If you have some months where income is more volatile, you’ll want to provide even more documentation to prove that your income is stable enough for you to take up the housing loan. 



If you’re on a commission scheme, inform your bank on whether it’s a quarterly, half-year, or yearly scheme.



3(B) If You’re A Business Owner



If you run your own business, you need to make sure all your paperwork is in order as improperly maintained business paperwork can get your loans rejected. 



Typically, your business will need a running history of at least 2 years, possesses an audited profit and loss record, or any goods transaction which can be proved via bank statements. 



Similar to individuals with variable or commission-based income, you’ll want to show the bank that your business and earnings are stable.



4. Have A Good Employment Record



If this is your first housing loan, you may need to have at least 3 to 6 months worth of employment history to get approved. 



A job that provides EPF contribution is vital, even if the income is not high. Certain banks may not offer you a loan if you receive your salary via cash deposits.

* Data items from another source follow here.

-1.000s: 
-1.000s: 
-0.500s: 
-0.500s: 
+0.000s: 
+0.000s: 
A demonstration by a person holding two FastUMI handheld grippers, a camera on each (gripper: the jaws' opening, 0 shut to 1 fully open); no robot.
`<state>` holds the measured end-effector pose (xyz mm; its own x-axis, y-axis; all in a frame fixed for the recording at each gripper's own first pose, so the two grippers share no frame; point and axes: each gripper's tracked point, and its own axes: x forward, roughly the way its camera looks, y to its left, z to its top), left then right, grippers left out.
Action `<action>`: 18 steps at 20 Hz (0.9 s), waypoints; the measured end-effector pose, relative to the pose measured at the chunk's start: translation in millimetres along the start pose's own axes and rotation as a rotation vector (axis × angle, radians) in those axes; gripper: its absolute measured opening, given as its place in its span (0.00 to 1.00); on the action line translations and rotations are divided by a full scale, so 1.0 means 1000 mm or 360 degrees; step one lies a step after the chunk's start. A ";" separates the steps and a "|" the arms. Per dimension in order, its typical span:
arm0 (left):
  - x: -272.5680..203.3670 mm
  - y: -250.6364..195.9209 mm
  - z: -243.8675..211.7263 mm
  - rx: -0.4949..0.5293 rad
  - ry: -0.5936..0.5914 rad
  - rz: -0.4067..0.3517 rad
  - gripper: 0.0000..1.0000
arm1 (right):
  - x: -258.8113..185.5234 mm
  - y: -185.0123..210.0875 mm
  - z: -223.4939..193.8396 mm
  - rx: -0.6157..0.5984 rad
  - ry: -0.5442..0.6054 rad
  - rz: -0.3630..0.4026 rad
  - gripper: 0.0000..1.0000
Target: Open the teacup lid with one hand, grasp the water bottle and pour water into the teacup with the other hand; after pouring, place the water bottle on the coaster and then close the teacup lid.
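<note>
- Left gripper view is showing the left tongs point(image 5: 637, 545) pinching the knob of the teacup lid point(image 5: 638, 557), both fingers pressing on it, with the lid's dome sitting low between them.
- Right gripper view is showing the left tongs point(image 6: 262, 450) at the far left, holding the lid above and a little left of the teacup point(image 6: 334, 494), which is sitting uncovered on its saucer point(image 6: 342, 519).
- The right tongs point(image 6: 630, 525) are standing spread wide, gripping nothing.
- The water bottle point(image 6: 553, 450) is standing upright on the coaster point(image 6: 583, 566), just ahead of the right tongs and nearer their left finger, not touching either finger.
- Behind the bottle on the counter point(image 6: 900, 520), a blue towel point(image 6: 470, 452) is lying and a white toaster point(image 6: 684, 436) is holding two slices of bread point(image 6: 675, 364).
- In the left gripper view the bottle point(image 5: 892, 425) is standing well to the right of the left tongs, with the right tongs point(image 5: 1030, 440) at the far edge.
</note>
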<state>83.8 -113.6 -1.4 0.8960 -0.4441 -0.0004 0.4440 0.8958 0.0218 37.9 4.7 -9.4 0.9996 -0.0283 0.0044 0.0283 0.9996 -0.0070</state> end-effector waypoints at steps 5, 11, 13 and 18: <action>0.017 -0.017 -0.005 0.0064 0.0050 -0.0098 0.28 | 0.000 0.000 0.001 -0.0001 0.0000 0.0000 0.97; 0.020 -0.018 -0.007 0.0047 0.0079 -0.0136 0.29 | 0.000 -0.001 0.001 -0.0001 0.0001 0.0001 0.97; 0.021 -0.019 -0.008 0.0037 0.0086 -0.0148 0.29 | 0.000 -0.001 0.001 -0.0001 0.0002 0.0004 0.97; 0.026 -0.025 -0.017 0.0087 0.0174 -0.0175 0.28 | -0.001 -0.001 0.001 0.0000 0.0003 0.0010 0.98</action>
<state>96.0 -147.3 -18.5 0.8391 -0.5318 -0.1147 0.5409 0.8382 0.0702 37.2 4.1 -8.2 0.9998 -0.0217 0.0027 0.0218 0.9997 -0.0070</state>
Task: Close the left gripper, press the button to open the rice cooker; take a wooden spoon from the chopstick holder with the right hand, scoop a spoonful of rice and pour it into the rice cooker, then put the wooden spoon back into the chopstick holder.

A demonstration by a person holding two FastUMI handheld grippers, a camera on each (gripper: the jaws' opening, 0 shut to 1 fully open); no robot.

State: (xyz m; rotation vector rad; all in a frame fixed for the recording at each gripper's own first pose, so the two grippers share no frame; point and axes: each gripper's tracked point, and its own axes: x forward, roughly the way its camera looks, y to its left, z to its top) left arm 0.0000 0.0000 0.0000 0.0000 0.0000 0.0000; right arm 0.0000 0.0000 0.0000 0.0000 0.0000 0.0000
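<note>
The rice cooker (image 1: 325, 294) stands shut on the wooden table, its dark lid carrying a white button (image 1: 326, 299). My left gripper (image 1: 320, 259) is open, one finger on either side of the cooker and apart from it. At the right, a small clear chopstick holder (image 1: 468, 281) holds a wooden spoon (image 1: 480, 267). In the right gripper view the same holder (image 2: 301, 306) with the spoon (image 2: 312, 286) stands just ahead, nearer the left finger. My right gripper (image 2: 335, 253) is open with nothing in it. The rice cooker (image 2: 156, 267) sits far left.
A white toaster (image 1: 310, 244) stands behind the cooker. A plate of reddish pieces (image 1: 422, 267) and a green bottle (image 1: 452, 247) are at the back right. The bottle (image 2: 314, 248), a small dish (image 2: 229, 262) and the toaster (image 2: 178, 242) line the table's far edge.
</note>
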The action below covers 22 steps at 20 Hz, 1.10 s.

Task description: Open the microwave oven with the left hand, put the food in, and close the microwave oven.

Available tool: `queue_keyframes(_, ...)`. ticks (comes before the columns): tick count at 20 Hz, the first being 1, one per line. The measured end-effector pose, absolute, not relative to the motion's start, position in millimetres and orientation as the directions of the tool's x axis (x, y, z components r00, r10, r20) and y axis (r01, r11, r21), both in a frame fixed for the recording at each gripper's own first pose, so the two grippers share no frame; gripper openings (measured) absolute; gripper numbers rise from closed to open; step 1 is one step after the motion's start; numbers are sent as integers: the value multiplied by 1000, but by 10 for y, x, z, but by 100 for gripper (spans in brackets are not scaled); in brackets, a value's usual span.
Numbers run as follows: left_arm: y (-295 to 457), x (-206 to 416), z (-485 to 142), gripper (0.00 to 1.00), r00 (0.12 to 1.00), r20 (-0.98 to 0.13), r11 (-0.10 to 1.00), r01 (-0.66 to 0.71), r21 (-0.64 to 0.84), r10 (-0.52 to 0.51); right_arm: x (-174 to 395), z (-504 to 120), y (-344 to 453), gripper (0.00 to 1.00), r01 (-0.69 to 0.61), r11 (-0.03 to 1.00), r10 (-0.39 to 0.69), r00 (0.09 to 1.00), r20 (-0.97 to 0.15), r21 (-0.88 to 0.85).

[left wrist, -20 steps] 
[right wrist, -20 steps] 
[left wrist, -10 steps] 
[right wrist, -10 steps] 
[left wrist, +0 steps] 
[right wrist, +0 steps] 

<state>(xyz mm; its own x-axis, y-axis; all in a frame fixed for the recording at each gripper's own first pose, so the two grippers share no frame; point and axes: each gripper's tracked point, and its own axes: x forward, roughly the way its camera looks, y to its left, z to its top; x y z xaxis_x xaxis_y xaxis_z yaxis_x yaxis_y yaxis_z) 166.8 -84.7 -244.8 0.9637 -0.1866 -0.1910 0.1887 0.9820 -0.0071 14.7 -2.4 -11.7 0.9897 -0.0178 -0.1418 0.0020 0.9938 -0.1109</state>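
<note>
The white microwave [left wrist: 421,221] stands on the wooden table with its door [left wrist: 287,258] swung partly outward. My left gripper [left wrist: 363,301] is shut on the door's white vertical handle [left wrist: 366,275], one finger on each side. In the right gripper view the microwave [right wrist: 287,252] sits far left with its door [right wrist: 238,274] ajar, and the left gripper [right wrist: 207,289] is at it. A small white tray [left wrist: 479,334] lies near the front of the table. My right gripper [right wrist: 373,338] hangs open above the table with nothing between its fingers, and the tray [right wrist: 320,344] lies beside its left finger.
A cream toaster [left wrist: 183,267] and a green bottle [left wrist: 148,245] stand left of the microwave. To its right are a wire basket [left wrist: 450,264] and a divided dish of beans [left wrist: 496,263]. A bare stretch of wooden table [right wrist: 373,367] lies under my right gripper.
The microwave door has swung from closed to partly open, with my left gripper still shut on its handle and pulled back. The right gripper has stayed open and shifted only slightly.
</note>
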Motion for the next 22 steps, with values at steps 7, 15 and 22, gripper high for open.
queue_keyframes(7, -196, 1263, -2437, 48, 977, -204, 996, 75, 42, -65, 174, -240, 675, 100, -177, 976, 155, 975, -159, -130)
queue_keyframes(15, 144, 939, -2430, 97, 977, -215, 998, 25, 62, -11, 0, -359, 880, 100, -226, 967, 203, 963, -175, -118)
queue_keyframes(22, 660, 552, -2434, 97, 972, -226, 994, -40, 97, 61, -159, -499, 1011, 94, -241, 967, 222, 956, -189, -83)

Continuity of your employment and how long you’ve worked with an employer is an important factor in the approval process. 



This means that just because you’ve got a new job that gives you a huge salary increment, it doesn’t mean you have a higher chance of getting your housing loan approved.



However, there are things that can help justify your case. For example, you can say that you’ve stepped up to a new job that pays you better. 



It also helps if you provide the bank with documentation showing your employment confirmation letter, as well as your income history from your previous employment.



All in all, do remember that if you have a lot of rejected loan applications, it can put a dent in your creditworthiness, so think carefully before you send out a bunch of loan applications.